**PROBLEM**
You are asked to repeat the listing word for word and to leave out its pictures.
/---
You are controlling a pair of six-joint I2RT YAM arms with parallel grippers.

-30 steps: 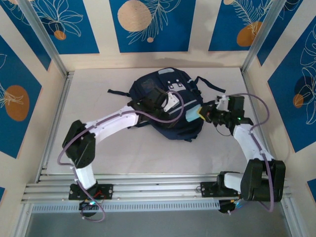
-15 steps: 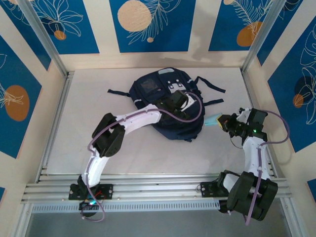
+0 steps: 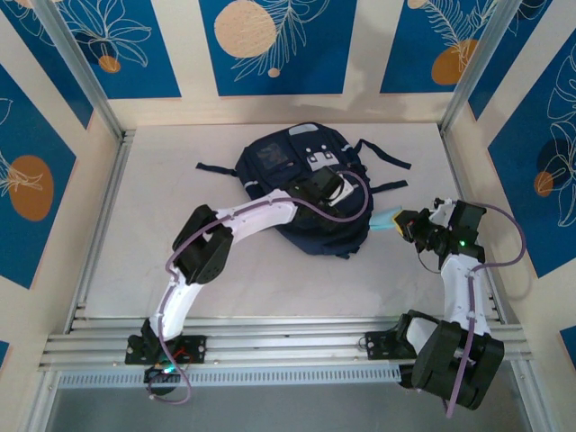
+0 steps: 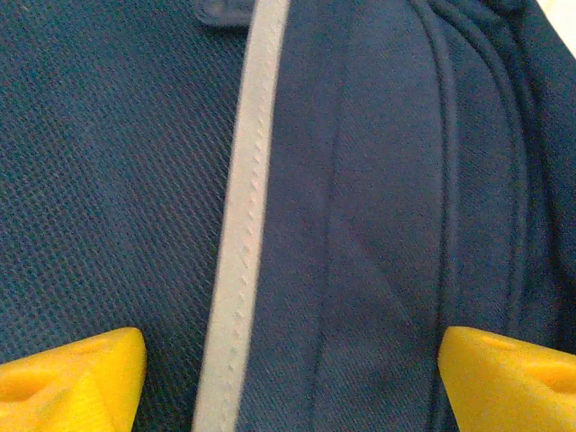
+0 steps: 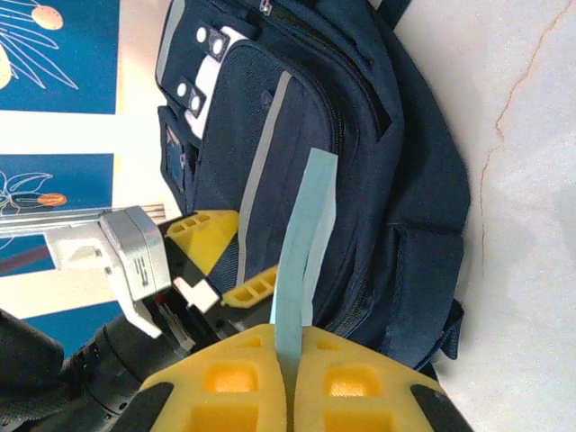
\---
**WRITTEN RESPONSE**
You are controlling a pair of six-joint I2RT YAM arms with parallel grippers.

-30 steps: 
-15 steps: 
+0 steps: 
+0 steps: 
+0 steps: 

The exercise asks for nothing more than this.